Un jardinier du collectif raconte :
«Un jour, en été, on a tamisé le compost pour la saison des tomates. L’odeur était douce, la couleur d’un brun profond. On a retrouvé des petits bouts d’étiquettes d’orange, oubliées au passage, qui nous rappellent que même dans l’attention, l’erreur se faufile. Mais personne ne s’est plaint : c’est devenu une blague, la “surprise de saison”.»
Certains enfants, intrigués, viennent même “adopter” des vers de compost lors des distributions. Ce geste, même anodin, est déjà une porte vers des gestes plus larges — pailler son carré de salade, observer les vers de terre, ne plus jeter le trognon de pomme à la poubelle.

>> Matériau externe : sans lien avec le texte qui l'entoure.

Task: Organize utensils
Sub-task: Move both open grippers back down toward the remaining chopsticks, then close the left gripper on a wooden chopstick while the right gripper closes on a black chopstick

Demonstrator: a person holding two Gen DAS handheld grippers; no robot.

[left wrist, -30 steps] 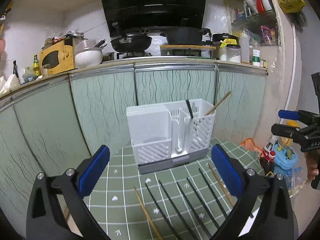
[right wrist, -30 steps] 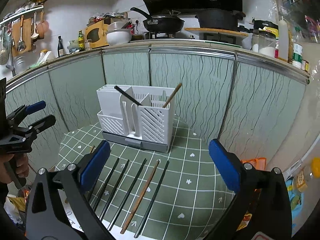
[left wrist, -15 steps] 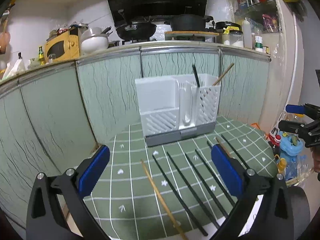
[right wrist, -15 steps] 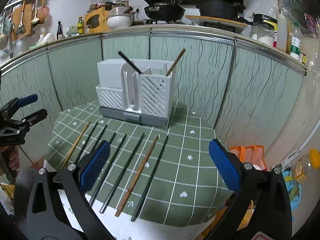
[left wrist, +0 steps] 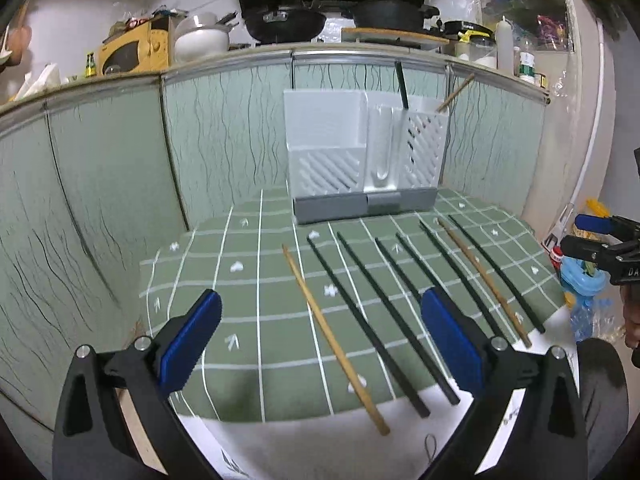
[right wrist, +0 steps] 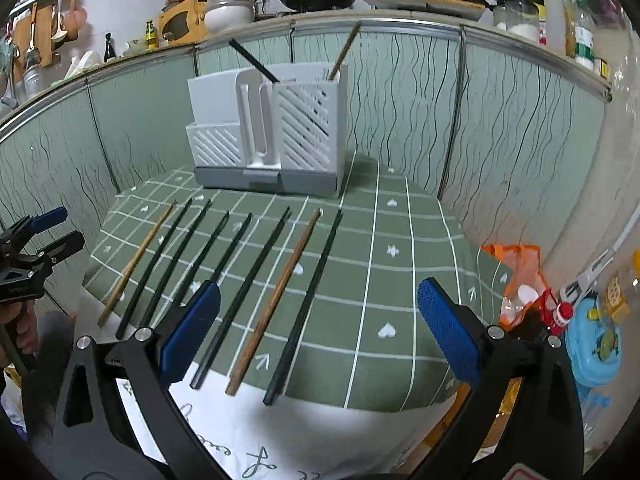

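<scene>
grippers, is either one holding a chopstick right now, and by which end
Nothing is held. The left gripper and right gripper are both open, and the chopsticks lie on the cloth.

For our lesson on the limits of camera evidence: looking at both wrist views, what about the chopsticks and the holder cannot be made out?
- Lower ends of the two chopsticks standing in the utensil holder: hidden by its walls, both views.
- Holder's left compartment contents: hidden by its solid wall.
- Part of one black chopstick: covered by the left gripper finger, left wrist view.

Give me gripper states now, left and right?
Left gripper: open, holding nothing.
Right gripper: open, holding nothing.
</scene>
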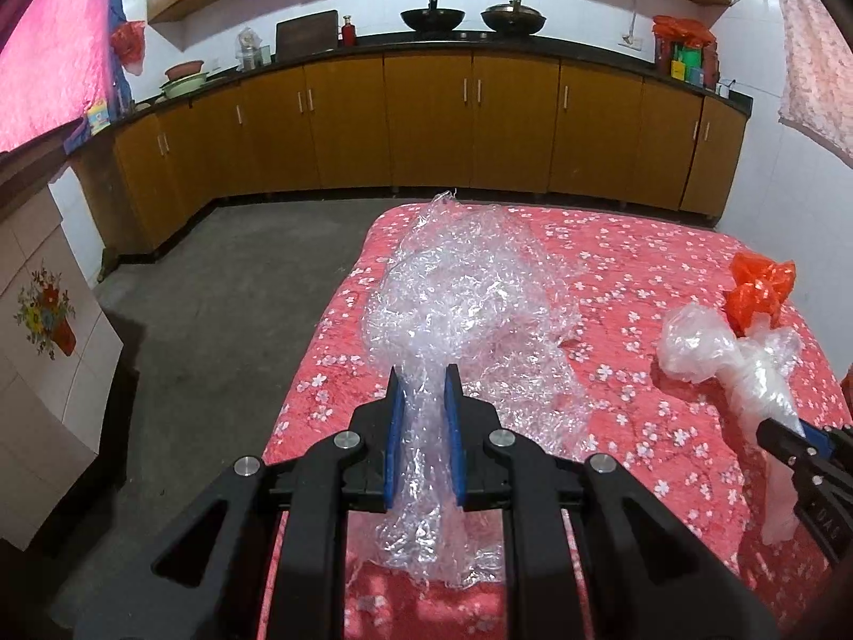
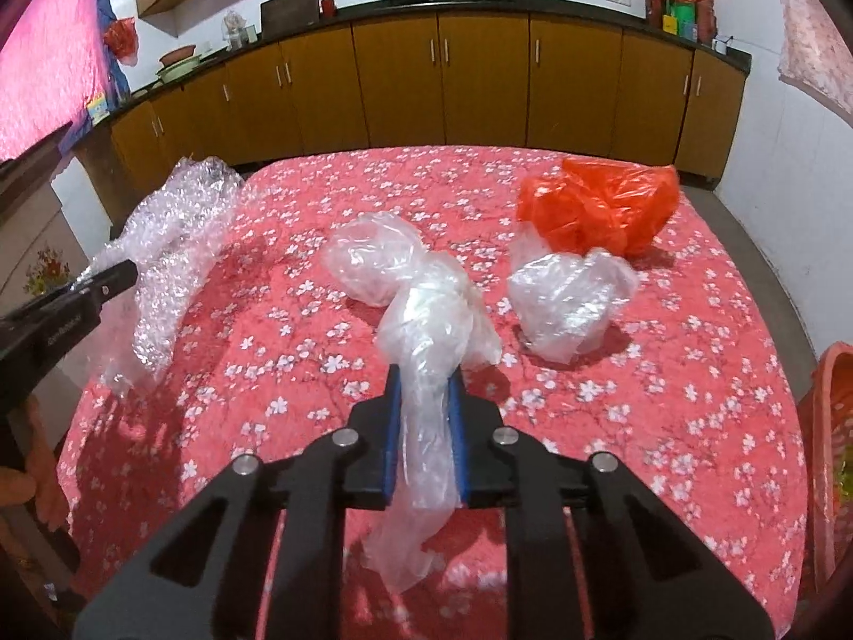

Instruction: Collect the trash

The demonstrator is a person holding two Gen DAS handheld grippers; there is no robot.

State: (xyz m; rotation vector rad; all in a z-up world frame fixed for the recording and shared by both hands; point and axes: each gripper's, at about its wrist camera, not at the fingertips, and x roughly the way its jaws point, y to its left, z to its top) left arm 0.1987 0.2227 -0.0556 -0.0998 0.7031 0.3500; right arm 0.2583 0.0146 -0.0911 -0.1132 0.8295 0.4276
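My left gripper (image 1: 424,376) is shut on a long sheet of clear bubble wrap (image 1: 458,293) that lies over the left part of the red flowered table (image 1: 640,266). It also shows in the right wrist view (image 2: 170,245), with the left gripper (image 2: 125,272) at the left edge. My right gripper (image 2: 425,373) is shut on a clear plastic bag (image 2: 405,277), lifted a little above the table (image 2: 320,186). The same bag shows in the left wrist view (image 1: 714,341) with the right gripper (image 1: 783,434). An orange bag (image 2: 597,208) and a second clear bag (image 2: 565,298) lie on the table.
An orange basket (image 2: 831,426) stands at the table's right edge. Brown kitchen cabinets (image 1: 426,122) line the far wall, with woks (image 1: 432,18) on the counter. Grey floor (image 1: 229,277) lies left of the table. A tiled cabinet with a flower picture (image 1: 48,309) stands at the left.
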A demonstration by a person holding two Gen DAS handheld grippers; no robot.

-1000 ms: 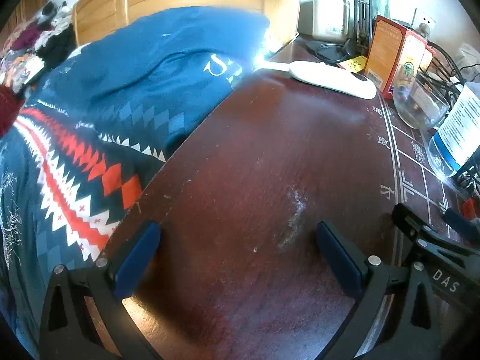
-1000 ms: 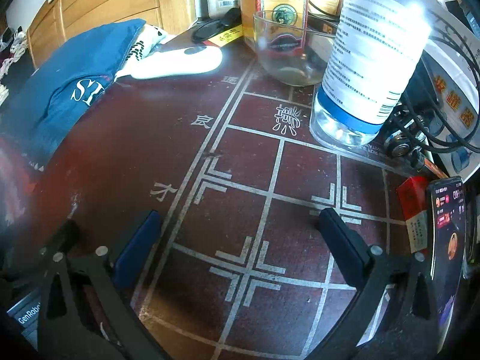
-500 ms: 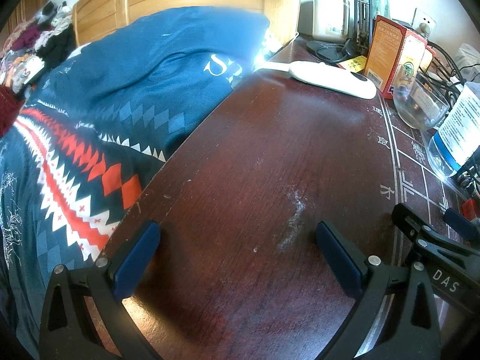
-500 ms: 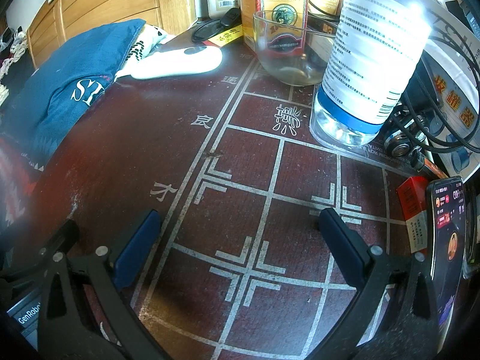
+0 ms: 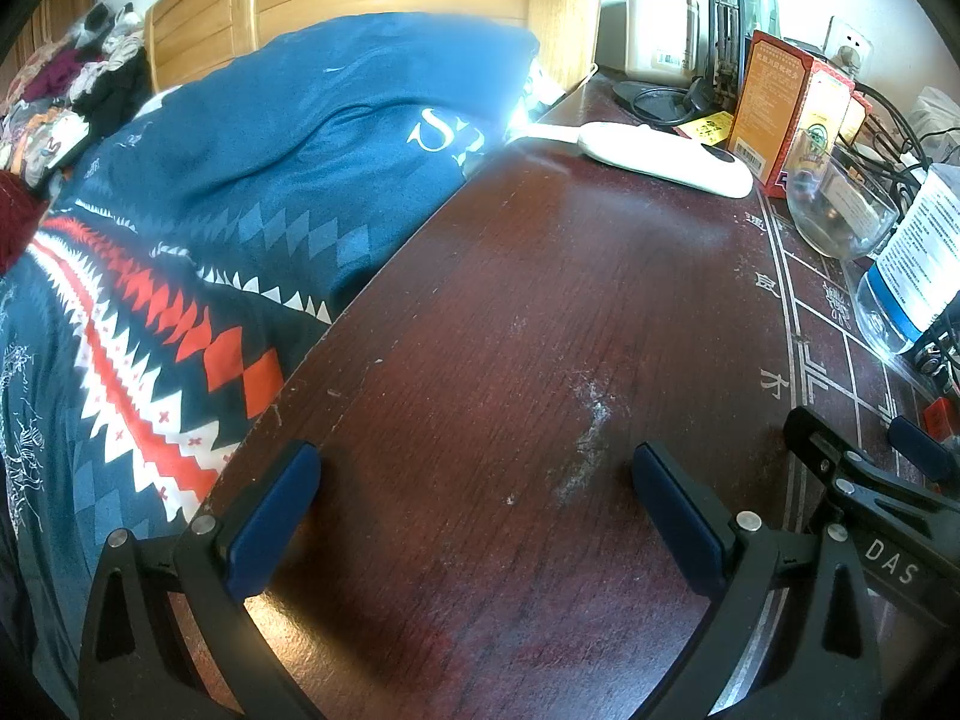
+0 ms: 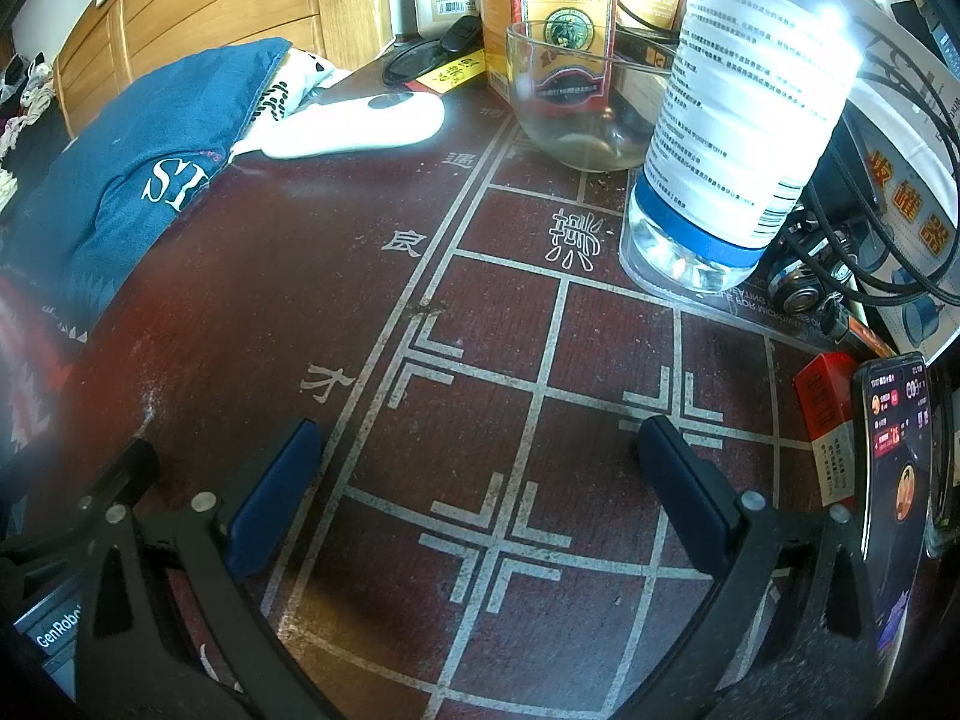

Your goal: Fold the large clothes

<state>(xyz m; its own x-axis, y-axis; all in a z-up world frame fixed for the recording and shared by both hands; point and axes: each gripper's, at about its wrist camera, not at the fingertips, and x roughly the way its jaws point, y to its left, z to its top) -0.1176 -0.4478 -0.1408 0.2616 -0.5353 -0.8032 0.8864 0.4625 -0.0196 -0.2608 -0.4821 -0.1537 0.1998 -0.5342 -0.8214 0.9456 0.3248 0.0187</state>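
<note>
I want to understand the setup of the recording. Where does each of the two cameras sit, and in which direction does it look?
Left wrist: sits on the left gripper, low over the dark wooden table, looking along it toward the blue patterned garment; its own open fingers show, and the right gripper at the right edge.
Right wrist: sits on the right gripper, over the table's painted grid, facing the plastic bottle and glass bowl; its open fingers show.
Shared: table, garment, white device, bowl, bottle.
</note>
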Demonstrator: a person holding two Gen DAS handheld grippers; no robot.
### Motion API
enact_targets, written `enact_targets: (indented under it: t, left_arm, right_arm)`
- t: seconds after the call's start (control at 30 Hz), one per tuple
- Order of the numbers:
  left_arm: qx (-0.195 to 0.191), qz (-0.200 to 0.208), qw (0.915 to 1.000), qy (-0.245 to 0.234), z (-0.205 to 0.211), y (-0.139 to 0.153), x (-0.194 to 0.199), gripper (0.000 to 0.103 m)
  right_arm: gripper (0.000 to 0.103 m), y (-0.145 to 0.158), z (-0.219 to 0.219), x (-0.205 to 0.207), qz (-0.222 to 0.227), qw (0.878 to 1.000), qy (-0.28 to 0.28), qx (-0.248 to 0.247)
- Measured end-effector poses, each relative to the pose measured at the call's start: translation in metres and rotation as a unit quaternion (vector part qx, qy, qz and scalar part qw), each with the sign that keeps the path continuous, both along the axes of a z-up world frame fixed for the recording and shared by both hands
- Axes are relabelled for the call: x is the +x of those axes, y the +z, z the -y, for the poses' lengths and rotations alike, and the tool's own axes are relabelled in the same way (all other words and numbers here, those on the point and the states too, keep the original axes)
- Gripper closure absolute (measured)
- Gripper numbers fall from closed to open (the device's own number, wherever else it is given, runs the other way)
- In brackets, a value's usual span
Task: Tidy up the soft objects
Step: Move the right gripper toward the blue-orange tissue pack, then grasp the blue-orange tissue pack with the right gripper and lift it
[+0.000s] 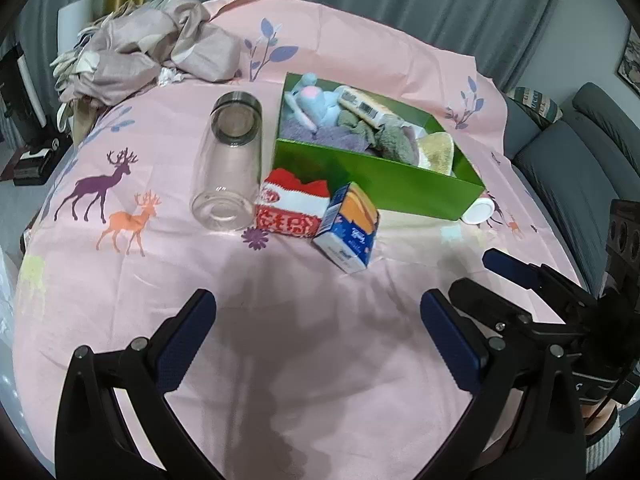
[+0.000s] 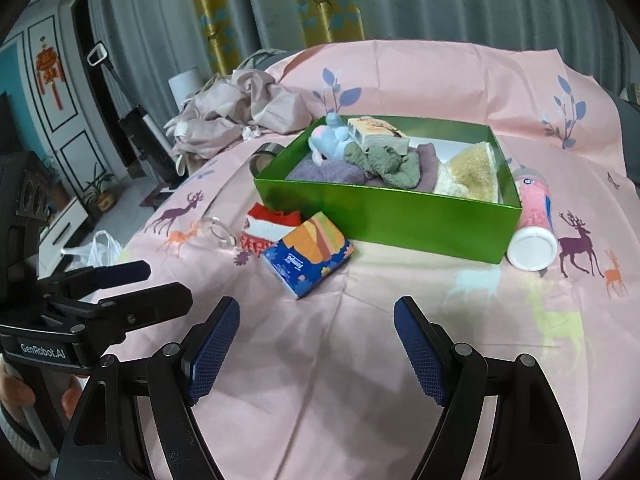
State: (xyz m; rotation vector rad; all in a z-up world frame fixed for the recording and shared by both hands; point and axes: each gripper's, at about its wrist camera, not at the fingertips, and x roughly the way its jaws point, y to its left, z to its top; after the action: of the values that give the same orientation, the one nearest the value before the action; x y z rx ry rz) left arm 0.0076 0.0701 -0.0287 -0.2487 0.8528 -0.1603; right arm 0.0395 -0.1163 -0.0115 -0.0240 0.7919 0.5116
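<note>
A green box [image 1: 372, 178] [image 2: 384, 216] sits on the pink deer-print cloth and holds a blue plush toy [image 1: 316, 100] [image 2: 334, 138], green and purple cloths, a yellow towel [image 2: 472, 172] and a tissue pack [image 2: 378, 132]. In front of it lie a red-and-white sock [image 1: 294, 208] [image 2: 272, 228] and a blue-orange tissue pack [image 1: 348, 228] [image 2: 308, 258]. My left gripper [image 1: 318, 320] is open and empty, nearer than these. My right gripper [image 2: 316, 340] is open and empty, also short of the tissue pack. Each gripper shows at the edge of the other's view.
A clear glass jar [image 1: 228, 164] lies on its side left of the sock. A pink-and-white bottle [image 2: 532, 220] lies at the box's right end. Crumpled beige cloth [image 1: 148, 52] is heaped at the far left. A grey sofa [image 1: 580, 152] stands to the right.
</note>
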Motion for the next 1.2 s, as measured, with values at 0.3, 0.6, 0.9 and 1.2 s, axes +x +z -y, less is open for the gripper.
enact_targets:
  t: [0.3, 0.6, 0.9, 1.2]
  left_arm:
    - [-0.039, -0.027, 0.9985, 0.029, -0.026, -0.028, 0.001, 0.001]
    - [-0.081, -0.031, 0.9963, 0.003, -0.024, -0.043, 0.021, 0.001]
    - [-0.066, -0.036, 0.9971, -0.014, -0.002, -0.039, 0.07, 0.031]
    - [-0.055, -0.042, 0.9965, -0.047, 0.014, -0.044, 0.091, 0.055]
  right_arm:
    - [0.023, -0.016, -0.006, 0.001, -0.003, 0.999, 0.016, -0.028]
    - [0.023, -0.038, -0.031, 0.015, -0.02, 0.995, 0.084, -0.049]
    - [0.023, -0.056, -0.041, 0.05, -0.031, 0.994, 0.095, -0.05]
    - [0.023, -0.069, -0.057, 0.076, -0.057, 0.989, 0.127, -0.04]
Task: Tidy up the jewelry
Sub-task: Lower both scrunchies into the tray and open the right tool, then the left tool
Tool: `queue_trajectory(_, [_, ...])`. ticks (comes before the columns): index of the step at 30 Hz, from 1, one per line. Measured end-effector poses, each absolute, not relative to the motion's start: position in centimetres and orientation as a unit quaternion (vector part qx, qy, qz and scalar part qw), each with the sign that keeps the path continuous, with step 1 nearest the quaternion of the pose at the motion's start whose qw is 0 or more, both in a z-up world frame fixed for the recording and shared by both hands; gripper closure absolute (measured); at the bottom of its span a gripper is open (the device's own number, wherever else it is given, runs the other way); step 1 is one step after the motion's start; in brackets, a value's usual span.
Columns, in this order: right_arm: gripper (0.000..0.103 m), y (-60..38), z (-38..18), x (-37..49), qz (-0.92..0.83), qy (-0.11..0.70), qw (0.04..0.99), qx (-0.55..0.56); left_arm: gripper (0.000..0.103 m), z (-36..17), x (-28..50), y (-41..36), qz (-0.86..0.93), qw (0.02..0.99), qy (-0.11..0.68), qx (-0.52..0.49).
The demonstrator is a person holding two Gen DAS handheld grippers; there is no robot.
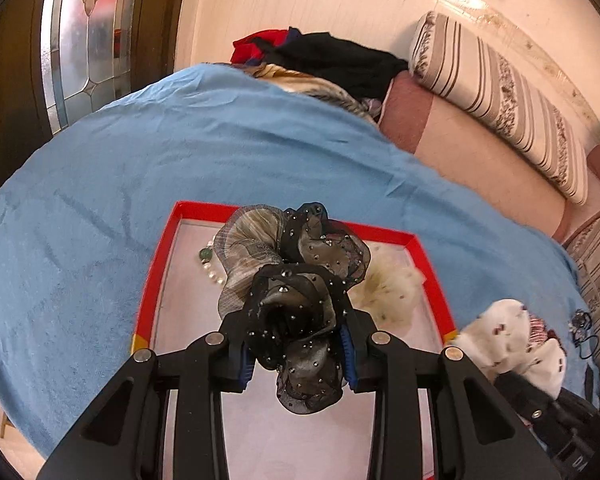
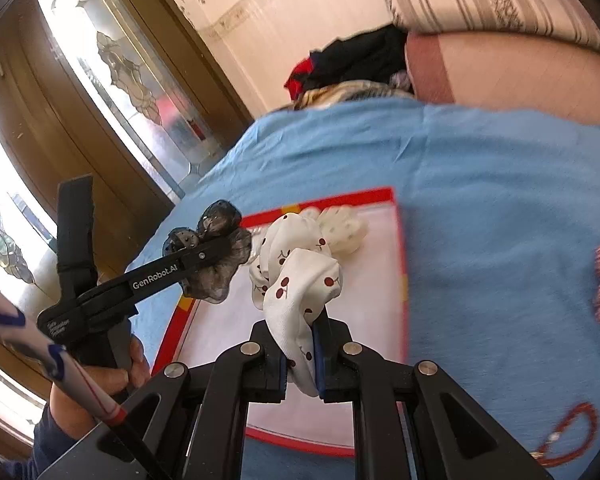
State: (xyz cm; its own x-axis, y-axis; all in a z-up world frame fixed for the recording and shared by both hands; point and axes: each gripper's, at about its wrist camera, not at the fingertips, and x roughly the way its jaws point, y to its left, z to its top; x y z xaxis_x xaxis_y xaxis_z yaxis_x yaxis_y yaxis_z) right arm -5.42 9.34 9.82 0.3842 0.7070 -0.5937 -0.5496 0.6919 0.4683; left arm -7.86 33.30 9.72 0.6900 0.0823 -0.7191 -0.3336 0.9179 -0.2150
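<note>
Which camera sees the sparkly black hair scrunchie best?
The left wrist view. There the black sheer scrunchie with tiny studs fills the middle, pinched in the left tool above the red-rimmed tray, so its folds and sparkles show. The right wrist view shows it smaller, from the side, partly behind the tool.

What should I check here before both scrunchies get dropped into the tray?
1. Left tool grips the black scrunchie: ok.
2. Right tool grips the white cherry-print scrunchie: ok.
3. Black scrunchie hangs over the red-rimmed tray: ok.
4. White scrunchie hangs over the tray: ok, judging from the right wrist view.
5. Free spot in the tray: ok; the cream scrunchie and pearl beads sit at the far end, near floor bare.
6. Nothing left outside: not ok; a red bead bracelet lies on the blue cloth.
</note>
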Motion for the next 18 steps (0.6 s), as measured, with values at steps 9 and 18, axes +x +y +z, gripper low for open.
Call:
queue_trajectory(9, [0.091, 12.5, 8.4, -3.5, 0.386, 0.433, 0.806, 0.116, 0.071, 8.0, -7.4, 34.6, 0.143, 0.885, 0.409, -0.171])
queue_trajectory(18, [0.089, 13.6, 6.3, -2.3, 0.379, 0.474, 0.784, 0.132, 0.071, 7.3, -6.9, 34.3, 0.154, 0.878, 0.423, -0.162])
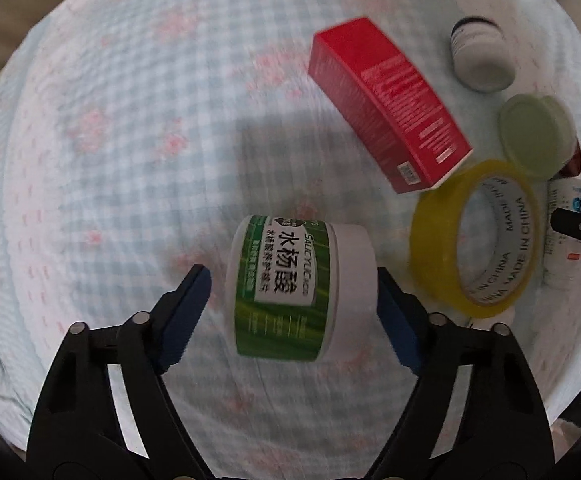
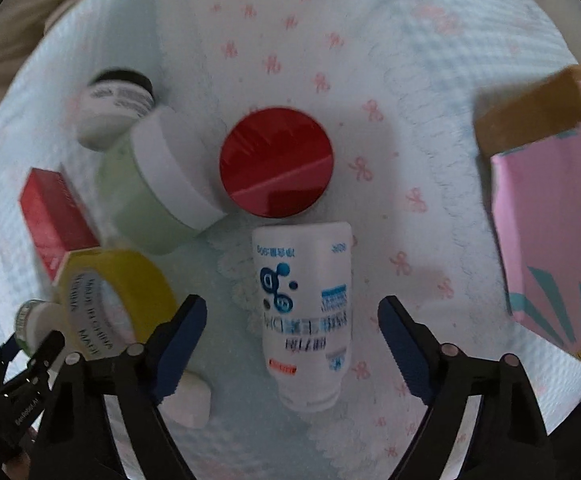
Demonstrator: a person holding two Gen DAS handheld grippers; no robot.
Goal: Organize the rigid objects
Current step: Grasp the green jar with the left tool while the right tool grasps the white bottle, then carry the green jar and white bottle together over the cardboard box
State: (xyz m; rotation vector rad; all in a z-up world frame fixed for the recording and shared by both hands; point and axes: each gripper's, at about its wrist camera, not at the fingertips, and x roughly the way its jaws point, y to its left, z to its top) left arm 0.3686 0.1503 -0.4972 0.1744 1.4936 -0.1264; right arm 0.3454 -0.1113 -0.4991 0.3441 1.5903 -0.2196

Sur la saison 2022/2023, le collectif jardinier note une amélioration visible de la fertilité : augmentation du rendement des cultures (jusqu’à +30 % pour certaines planches de courges et de tomates), meilleure résistance des jeunes plantations aux épisodes de canicule et multiplicité des pollinisateurs dans les haies fleuries.
Cette dynamique inspire aussi d’autres acteurs du quartier. L’école maternelle a lancé son propre bac, les commerçants voisins déposent ponctuellement leurs biodéchets… Le compost initie donc une dynamique vertueuse, de la graine à la ville, du jardin à la vie de quartier.